Exercise directions
Set down exactly the lines in the records below that run from the line with "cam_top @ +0" to the line with "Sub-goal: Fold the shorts", inclusive, and nothing more.

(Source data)

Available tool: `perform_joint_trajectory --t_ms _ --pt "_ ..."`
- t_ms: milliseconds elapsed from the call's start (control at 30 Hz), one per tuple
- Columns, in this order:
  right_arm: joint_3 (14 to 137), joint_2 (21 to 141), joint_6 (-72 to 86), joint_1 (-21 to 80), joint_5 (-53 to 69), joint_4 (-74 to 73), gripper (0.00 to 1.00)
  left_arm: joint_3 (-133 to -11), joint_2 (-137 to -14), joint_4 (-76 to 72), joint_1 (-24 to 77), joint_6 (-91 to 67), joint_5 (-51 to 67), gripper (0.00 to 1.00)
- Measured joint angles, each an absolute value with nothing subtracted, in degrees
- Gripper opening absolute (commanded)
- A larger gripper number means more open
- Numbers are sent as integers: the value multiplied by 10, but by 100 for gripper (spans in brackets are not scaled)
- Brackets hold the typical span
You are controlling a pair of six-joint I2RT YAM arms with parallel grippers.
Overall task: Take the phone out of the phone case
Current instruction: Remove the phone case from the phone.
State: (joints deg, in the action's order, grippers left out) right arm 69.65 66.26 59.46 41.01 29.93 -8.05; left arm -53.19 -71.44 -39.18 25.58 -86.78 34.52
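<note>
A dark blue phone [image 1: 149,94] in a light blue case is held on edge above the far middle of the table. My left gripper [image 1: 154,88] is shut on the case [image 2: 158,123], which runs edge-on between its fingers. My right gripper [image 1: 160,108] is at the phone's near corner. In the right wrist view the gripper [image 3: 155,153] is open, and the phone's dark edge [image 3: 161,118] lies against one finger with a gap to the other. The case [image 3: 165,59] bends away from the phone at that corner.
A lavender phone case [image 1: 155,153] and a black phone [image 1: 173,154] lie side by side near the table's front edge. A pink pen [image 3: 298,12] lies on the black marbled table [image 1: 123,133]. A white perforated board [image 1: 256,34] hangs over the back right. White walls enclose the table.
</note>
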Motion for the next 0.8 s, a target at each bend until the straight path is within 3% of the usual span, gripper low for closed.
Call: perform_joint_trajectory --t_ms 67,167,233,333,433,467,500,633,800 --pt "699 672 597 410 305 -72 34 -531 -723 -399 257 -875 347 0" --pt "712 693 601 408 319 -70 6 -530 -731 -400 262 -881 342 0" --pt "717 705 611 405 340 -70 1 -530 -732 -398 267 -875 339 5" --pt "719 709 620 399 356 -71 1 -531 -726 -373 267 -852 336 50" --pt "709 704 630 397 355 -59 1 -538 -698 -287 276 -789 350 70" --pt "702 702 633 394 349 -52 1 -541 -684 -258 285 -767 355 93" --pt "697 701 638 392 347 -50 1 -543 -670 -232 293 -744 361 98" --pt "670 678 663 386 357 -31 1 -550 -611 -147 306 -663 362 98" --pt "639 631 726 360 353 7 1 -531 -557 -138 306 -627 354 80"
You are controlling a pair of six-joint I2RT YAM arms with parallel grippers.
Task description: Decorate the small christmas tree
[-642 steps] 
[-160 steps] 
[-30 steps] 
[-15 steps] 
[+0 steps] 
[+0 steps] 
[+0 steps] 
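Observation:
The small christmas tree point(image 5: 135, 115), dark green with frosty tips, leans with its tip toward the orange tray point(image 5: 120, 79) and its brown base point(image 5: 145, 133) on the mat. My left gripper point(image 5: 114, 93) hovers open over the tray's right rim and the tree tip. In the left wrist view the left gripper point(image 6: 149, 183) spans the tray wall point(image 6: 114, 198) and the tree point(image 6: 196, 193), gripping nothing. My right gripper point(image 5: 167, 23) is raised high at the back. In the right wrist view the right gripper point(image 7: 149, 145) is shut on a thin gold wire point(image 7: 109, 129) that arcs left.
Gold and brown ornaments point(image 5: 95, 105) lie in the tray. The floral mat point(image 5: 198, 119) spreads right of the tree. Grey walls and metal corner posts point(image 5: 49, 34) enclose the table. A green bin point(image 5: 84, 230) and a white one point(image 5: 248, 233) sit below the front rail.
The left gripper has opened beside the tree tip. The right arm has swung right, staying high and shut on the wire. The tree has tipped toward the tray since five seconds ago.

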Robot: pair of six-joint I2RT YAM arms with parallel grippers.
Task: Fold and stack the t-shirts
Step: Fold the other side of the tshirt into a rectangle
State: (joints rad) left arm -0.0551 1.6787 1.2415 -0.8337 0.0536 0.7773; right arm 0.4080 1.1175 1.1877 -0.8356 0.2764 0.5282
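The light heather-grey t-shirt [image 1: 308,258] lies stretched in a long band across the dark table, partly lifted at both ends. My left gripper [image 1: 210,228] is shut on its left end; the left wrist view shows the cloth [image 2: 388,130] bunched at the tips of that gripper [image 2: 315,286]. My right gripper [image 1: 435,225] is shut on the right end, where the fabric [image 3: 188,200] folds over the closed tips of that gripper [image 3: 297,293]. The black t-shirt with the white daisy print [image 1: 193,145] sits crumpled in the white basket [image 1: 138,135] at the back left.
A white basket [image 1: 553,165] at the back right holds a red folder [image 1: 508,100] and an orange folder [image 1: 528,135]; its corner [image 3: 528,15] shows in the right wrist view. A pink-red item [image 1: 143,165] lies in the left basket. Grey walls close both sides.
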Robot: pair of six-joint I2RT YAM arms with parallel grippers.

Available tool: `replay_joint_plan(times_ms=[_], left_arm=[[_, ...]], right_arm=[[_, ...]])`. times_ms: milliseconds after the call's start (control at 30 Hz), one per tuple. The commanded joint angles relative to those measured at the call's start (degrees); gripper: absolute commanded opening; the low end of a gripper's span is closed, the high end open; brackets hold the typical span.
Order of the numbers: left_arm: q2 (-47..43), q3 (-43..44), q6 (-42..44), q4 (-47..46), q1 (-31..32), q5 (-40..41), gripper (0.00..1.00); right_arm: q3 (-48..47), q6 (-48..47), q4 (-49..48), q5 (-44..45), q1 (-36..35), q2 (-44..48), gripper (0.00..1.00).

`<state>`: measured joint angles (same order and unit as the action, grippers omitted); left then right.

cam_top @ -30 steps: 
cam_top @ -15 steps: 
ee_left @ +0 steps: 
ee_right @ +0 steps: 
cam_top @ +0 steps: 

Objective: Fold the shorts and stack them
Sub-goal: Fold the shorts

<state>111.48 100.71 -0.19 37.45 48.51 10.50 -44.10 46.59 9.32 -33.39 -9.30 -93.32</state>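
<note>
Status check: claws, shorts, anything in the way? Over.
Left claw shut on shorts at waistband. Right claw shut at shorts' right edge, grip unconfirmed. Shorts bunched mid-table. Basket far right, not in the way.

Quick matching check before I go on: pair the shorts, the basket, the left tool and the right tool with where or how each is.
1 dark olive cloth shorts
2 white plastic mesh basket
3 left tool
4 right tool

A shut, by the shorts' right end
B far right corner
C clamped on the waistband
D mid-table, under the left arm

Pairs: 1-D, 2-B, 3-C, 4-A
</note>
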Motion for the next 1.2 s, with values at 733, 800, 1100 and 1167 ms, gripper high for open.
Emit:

Solved problem
cam_top @ +0 steps: 

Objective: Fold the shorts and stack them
Sub-goal: Fold the shorts

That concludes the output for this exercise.